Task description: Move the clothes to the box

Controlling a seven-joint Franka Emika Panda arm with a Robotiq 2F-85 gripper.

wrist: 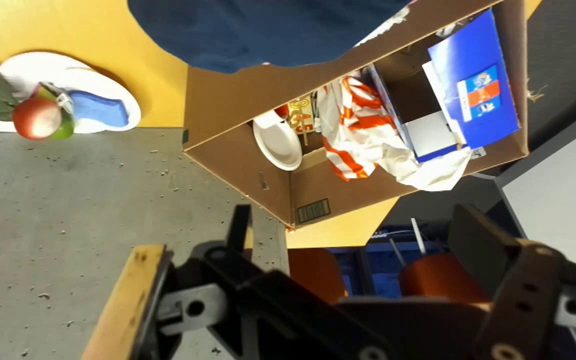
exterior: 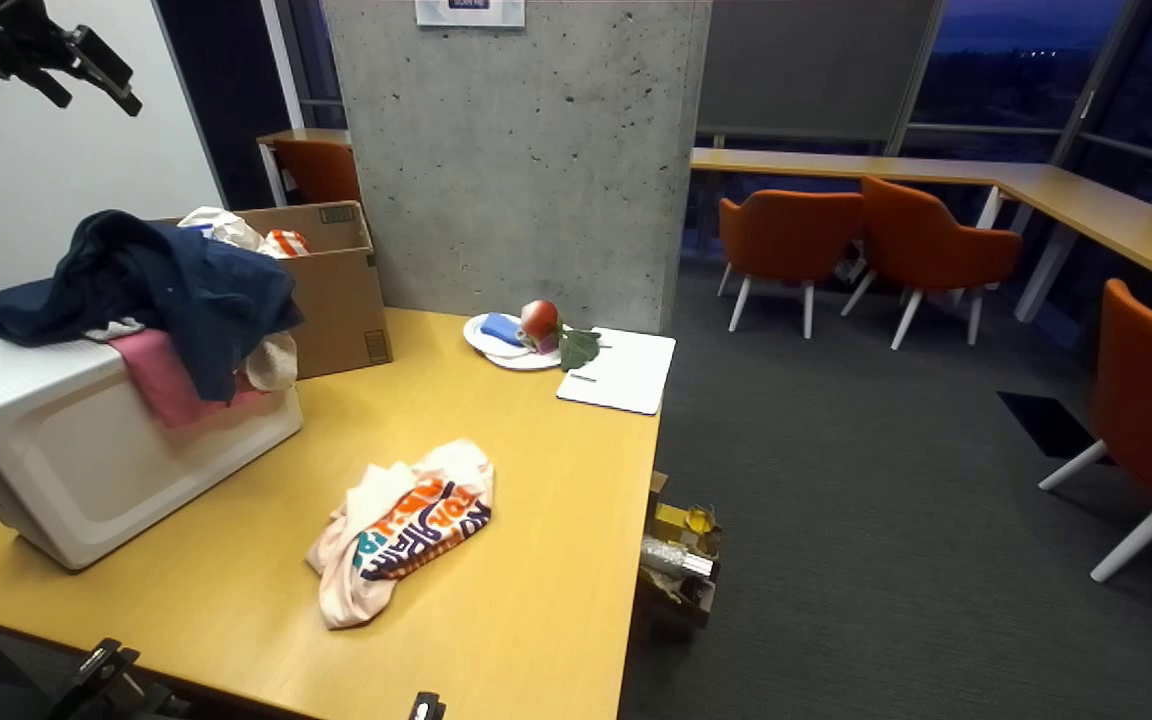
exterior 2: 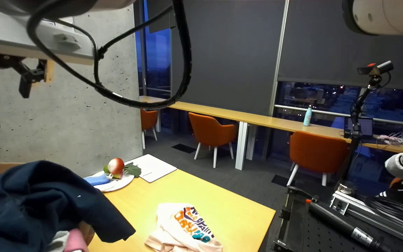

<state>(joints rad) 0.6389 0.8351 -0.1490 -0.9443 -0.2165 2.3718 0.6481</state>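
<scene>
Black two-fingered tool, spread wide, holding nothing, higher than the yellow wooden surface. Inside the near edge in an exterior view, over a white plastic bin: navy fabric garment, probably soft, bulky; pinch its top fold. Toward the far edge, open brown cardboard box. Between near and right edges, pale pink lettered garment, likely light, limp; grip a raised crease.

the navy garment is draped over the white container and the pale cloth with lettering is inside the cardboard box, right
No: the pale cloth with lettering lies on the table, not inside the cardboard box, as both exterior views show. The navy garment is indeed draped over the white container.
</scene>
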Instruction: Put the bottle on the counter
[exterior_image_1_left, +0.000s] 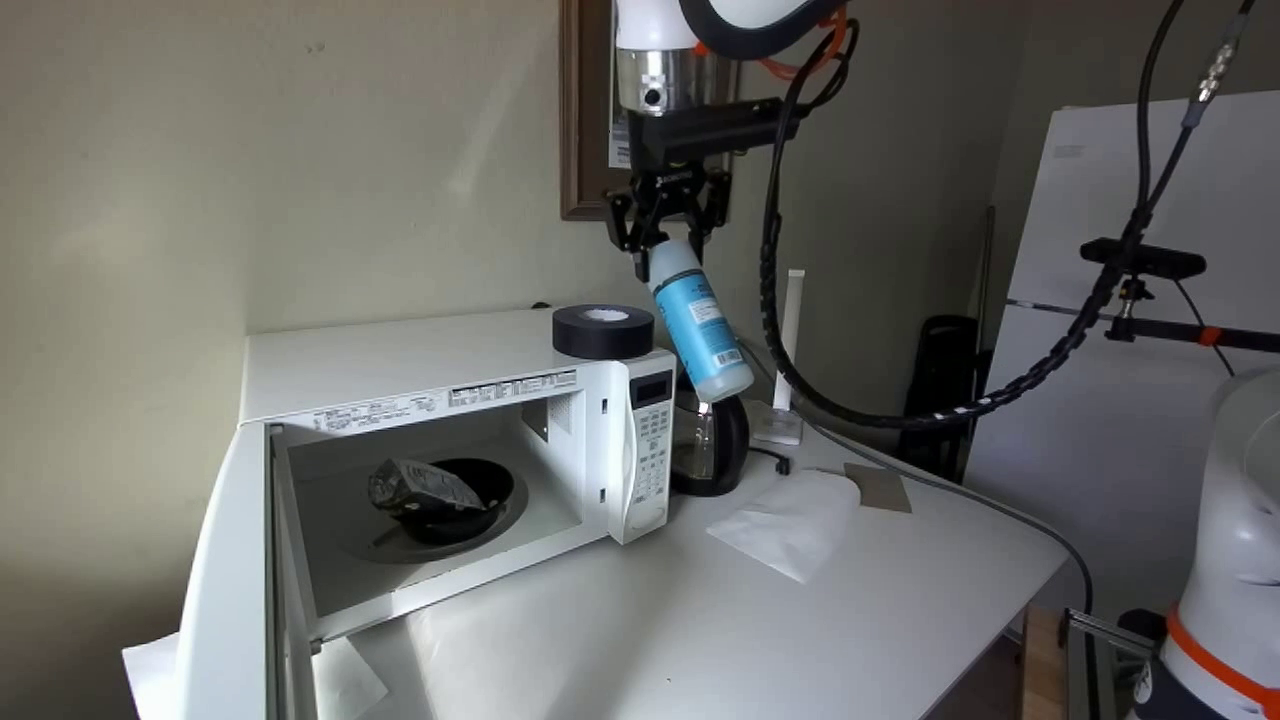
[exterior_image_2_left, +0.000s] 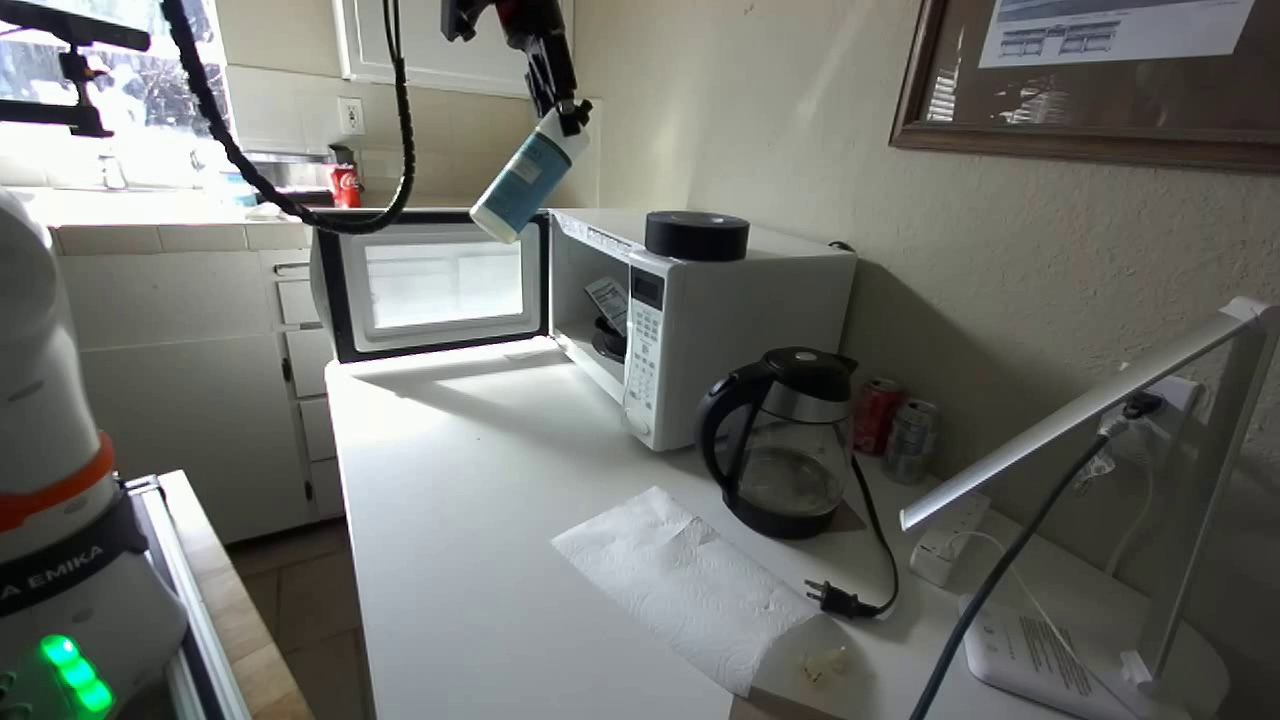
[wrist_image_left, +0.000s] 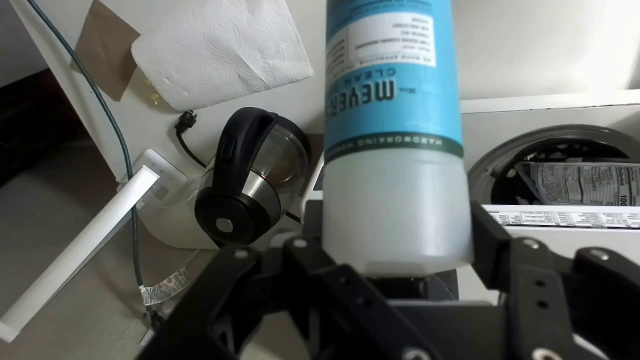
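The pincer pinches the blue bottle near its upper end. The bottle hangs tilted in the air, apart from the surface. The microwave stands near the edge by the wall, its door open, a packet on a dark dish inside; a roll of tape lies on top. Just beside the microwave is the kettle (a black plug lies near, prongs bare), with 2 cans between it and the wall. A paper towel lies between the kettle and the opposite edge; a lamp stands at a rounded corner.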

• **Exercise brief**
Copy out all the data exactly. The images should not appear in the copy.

• **Exercise result**
Task description: Move the clothes to the box

Controlling a seven-joint Franka Emika Panda arm with a Robotiq 2F-85 gripper.

wrist: 
exterior: 
exterior 2: 

<state>(joints rad) 0.6389 0.8351 -0.1490 -0.9443 -0.2165 2.3718 0.6481</state>
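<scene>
Black two-fingered tool, spread wide, holding nothing, higher than the yellow wooden surface. Inside the near edge in an exterior view, over a white plastic bin: navy fabric garment, probably soft, bulky; pinch its top fold. Toward the far edge, open brown cardboard box. Between near and right edges, pale pink lettered garment, likely light, limp; grip a raised crease.

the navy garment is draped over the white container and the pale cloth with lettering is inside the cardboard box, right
No: the pale cloth with lettering lies on the table, not inside the cardboard box, as both exterior views show. The navy garment is indeed draped over the white container.
</scene>
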Instruction: Put the bottle on the counter
[exterior_image_1_left, +0.000s] 
[exterior_image_2_left, +0.000s] 
[wrist_image_left, +0.000s] 
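The pincer pinches the blue bottle near its upper end. The bottle hangs tilted in the air, apart from the surface. The microwave stands near the edge by the wall, its door open, a packet on a dark dish inside; a roll of tape lies on top. Just beside the microwave is the kettle (a black plug lies near, prongs bare), with 2 cans between it and the wall. A paper towel lies between the kettle and the opposite edge; a lamp stands at a rounded corner.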

Nothing else belongs in the output.